- _WORK INSTRUCTIONS_: Exactly the lines below from the one with "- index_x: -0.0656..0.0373" up to and including the one with "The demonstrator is" make up the answer, with nothing else added.

- _DATA IN THIS EXERCISE_:

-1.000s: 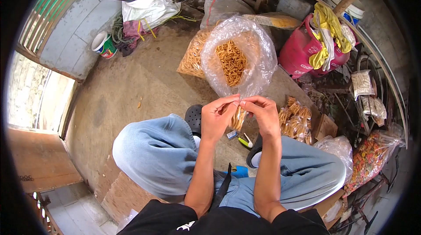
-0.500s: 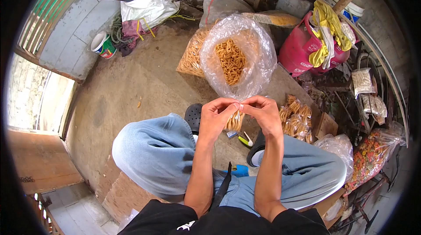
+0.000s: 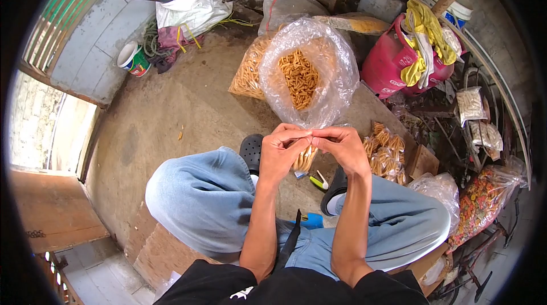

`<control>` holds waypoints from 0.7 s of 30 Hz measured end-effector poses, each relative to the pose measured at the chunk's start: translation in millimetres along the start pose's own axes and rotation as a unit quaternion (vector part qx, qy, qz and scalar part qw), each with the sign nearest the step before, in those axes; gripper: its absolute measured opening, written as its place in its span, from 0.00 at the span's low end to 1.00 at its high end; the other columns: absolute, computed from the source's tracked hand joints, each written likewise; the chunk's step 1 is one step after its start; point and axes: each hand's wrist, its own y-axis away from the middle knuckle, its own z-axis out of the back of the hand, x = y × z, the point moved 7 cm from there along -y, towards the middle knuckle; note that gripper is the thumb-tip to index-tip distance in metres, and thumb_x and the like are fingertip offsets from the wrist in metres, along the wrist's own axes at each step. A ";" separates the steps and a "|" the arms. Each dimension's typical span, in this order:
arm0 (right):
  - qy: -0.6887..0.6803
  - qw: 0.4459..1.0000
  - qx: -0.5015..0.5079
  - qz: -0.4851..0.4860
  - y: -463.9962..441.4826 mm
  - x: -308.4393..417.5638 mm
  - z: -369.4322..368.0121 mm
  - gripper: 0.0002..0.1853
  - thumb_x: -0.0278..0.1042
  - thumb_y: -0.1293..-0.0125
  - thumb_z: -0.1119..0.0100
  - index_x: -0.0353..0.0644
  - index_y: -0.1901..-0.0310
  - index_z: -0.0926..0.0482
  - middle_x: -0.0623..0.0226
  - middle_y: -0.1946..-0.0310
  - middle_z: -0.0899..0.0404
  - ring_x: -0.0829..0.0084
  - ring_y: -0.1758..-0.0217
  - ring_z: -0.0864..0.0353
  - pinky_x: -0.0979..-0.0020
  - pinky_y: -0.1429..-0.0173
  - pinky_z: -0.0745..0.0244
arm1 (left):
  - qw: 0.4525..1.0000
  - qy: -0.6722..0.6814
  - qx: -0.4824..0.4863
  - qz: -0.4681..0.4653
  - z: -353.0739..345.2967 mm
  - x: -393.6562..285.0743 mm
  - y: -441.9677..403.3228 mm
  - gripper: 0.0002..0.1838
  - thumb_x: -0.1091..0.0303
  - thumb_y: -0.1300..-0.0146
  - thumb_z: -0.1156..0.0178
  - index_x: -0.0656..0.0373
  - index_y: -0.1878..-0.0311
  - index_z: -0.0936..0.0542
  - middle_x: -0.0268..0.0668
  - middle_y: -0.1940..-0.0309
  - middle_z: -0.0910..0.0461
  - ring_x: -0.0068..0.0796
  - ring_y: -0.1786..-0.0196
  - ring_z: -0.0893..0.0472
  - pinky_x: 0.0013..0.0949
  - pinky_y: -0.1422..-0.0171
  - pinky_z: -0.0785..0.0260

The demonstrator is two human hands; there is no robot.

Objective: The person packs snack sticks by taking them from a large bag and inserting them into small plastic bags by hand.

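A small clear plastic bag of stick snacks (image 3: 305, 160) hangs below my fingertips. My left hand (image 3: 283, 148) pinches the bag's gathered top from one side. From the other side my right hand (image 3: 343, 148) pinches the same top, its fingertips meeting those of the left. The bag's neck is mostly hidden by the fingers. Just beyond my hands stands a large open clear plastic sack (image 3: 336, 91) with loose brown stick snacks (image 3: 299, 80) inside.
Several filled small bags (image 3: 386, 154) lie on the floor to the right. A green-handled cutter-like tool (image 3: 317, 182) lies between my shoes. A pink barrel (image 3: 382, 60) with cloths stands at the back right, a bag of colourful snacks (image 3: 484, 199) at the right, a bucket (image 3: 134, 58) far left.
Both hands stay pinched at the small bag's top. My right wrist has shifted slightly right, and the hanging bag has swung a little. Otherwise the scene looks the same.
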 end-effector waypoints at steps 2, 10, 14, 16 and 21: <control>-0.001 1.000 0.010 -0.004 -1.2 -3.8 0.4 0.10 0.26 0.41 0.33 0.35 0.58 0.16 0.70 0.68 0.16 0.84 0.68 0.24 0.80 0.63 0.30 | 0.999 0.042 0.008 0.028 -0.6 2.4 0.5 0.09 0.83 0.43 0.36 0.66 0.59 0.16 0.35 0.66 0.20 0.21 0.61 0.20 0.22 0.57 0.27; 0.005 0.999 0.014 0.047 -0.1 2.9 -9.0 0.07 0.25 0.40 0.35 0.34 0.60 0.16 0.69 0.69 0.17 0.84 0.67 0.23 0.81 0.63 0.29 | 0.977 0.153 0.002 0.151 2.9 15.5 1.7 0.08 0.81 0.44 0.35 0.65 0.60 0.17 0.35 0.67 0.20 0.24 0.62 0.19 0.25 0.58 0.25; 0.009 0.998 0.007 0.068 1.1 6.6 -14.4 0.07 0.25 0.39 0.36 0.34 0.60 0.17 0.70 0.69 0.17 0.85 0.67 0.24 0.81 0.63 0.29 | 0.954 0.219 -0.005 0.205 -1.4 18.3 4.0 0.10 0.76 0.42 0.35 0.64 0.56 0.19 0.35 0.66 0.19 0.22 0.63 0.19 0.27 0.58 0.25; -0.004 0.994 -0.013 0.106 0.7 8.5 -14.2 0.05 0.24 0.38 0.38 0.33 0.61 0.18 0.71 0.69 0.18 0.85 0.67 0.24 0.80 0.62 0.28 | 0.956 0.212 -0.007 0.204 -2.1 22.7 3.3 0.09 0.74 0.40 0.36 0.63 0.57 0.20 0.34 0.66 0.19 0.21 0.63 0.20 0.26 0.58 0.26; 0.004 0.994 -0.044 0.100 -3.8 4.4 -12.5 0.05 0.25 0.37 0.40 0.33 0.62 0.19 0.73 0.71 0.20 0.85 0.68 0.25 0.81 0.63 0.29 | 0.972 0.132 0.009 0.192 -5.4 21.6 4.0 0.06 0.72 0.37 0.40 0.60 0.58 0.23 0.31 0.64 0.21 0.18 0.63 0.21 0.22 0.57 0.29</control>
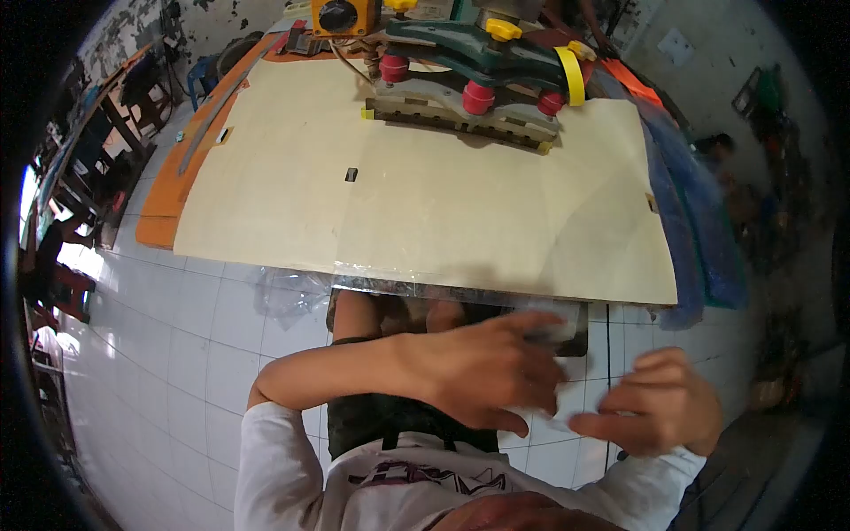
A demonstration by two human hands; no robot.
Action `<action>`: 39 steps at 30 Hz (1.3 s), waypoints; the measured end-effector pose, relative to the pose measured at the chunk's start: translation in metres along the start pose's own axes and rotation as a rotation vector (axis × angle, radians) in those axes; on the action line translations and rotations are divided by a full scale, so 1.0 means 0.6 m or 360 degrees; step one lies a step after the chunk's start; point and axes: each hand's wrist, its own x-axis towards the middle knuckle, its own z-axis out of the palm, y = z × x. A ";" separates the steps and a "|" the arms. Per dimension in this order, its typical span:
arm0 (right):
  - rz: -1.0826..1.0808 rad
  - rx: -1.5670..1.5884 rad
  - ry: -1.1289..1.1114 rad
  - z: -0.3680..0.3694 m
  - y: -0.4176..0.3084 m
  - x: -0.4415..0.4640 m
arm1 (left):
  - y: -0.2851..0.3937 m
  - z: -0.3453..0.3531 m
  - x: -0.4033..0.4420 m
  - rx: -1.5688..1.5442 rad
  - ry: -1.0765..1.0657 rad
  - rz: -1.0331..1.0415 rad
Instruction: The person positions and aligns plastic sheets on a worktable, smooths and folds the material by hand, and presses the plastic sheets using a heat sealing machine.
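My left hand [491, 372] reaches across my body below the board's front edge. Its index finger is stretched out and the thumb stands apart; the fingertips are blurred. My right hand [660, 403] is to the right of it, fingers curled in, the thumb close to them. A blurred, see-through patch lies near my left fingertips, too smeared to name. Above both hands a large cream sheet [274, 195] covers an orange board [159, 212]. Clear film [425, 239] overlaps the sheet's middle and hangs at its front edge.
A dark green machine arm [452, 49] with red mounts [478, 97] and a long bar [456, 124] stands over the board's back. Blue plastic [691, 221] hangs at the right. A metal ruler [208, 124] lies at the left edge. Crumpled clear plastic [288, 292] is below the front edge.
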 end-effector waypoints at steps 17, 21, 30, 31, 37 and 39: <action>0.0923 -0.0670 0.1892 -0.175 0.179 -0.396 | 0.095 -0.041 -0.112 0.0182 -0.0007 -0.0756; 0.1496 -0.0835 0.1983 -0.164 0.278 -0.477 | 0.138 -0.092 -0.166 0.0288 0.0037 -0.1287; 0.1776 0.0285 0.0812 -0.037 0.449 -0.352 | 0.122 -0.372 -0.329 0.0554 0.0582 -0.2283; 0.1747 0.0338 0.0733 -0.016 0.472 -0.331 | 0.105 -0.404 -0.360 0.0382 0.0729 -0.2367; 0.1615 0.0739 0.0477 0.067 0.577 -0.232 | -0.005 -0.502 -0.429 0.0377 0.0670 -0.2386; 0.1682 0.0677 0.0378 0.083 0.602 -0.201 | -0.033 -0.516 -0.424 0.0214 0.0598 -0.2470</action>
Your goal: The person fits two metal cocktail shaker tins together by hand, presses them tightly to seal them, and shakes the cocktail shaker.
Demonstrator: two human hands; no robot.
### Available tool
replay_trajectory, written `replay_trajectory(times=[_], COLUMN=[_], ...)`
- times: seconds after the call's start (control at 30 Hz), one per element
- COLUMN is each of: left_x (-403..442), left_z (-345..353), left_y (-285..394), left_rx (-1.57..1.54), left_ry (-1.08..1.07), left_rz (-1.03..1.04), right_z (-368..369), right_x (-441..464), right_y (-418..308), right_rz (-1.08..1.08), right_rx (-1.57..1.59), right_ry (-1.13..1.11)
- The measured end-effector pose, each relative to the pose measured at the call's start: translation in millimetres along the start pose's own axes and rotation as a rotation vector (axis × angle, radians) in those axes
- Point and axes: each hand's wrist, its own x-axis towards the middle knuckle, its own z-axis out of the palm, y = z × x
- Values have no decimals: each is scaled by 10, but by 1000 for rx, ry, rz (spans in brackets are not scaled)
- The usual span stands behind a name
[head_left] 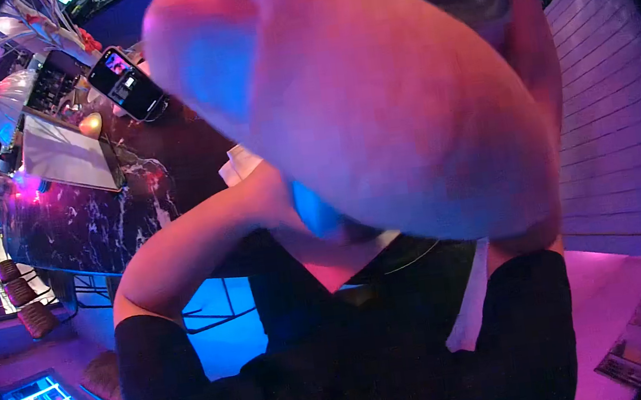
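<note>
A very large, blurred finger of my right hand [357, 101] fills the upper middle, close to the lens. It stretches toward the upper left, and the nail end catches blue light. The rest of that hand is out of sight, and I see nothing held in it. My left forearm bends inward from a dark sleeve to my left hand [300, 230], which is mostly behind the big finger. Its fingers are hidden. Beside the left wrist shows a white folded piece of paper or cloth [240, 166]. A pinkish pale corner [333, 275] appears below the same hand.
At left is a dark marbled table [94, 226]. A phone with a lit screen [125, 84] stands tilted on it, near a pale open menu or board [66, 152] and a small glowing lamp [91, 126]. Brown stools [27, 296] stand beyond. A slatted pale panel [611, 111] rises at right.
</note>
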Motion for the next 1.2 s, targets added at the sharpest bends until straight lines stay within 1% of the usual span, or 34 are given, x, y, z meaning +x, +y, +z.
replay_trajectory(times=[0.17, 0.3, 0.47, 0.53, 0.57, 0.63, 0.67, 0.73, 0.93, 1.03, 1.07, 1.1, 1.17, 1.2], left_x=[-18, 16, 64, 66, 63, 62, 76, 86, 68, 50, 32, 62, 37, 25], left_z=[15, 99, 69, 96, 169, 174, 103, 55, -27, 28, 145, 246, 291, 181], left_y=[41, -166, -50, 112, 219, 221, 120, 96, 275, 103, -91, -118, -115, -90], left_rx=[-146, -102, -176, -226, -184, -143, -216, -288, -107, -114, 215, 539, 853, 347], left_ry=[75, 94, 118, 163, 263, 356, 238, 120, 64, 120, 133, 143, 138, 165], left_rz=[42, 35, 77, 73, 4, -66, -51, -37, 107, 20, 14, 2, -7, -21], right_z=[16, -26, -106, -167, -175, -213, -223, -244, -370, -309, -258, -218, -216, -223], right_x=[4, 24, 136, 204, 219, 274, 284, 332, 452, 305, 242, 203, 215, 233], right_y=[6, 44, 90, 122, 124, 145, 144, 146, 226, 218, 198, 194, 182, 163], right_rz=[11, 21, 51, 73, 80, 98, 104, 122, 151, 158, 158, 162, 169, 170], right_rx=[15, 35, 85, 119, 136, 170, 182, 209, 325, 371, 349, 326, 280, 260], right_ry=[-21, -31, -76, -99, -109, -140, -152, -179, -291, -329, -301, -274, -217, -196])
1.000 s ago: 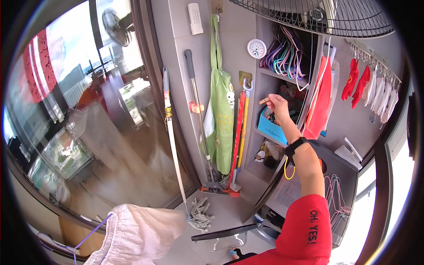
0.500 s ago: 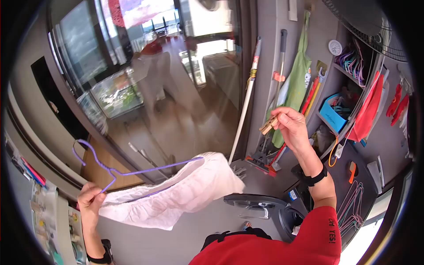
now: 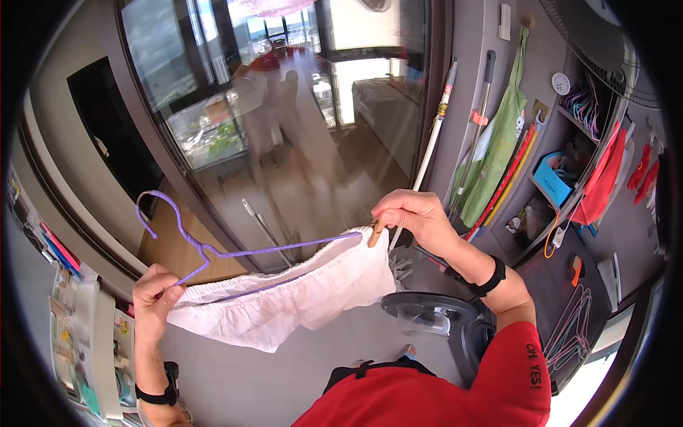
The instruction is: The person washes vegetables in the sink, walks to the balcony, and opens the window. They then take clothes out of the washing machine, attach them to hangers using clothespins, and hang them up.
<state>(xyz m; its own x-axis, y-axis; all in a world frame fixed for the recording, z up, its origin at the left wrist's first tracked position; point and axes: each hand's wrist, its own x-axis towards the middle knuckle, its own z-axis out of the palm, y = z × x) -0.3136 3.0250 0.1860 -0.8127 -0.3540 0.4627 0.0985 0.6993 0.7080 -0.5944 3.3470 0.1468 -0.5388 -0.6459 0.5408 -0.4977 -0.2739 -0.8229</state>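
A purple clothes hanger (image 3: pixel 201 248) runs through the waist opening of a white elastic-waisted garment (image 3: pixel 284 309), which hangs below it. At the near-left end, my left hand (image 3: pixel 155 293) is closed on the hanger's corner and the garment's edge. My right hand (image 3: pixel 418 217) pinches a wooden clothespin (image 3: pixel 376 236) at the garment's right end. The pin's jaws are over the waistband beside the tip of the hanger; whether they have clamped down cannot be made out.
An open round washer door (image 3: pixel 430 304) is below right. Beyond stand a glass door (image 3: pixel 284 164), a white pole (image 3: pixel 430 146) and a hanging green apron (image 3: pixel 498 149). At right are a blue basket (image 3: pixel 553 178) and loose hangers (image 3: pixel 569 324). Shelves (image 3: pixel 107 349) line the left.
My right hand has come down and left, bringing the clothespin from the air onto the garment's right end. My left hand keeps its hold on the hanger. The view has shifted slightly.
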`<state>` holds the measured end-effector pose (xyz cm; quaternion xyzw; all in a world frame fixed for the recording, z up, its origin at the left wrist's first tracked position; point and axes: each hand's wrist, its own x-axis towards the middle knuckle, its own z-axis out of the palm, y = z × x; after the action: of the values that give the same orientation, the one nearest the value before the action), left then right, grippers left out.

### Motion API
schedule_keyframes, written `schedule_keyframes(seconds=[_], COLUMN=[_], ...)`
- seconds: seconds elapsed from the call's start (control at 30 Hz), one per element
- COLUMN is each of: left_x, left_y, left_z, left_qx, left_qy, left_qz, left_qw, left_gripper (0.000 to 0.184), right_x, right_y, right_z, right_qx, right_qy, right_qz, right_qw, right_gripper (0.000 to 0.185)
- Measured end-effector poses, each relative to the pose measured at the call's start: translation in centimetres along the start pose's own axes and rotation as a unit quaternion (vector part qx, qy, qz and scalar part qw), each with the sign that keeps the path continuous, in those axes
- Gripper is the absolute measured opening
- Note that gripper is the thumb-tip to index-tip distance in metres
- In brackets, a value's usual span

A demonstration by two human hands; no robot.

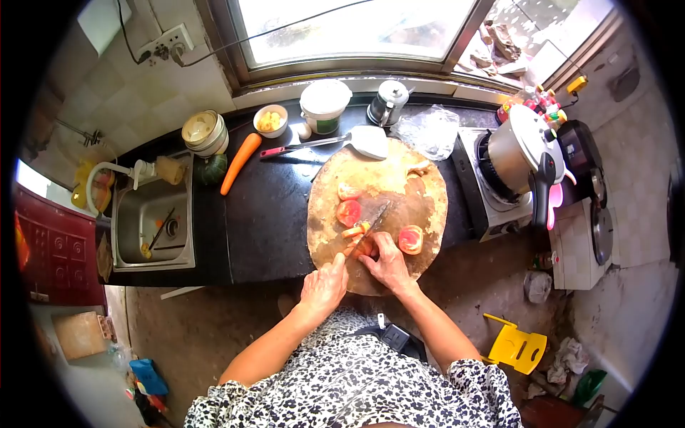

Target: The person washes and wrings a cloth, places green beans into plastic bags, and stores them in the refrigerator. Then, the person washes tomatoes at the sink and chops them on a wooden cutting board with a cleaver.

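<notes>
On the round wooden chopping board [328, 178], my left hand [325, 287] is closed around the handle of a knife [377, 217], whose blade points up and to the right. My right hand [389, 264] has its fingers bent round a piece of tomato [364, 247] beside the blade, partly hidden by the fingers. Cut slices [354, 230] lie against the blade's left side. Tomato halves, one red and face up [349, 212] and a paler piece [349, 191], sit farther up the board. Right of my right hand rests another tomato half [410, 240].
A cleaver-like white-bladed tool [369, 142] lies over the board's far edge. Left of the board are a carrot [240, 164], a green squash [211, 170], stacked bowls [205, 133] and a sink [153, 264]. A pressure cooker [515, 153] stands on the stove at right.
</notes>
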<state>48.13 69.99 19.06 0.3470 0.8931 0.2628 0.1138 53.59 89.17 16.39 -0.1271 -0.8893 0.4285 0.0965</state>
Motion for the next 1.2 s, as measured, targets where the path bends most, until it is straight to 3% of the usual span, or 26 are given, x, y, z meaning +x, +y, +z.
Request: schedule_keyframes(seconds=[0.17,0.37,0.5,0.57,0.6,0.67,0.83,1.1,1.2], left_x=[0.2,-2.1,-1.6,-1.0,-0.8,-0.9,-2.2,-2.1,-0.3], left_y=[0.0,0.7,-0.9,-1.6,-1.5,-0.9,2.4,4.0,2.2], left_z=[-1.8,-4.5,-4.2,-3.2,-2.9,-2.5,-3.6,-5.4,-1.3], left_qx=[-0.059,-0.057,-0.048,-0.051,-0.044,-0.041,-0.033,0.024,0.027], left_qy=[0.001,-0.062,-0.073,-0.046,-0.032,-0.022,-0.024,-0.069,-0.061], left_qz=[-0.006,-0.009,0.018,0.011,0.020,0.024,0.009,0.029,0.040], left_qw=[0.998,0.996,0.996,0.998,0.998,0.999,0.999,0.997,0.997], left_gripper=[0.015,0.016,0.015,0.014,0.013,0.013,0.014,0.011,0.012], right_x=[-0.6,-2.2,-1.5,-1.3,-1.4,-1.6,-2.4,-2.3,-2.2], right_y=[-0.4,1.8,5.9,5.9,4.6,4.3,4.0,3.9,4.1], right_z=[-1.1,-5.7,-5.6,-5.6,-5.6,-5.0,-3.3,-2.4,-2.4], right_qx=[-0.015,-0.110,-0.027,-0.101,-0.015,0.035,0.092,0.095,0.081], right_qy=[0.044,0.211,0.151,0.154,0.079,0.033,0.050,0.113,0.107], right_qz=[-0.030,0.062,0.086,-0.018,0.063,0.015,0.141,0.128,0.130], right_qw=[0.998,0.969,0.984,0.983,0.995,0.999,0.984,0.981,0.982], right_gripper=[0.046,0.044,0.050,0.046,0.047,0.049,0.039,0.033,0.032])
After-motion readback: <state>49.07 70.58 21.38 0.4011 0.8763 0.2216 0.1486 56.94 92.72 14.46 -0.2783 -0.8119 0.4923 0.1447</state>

- _TASK RESPONSE_:
  - index_x: -0.0656..0.0373
  - index_y: -0.1878..-0.0311
  - index_z: -0.0936..0.0542
  - middle_x: -0.0268..0.0668
  - middle_y: -0.1940..-0.0309
  - middle_z: -0.0910..0.0461
  - ring_x: -0.0068..0.0796
  - ring_y: -0.1786..-0.0196
  - ring_z: -0.0893..0.0472
  - pinky_x: 0.0013..0.0949
  - pinky_y: -0.1422..-0.0171
  - pinky_z: -0.0785..0.0260

The demonstrator is two human hands; there is no robot.

The requested output has been given in full.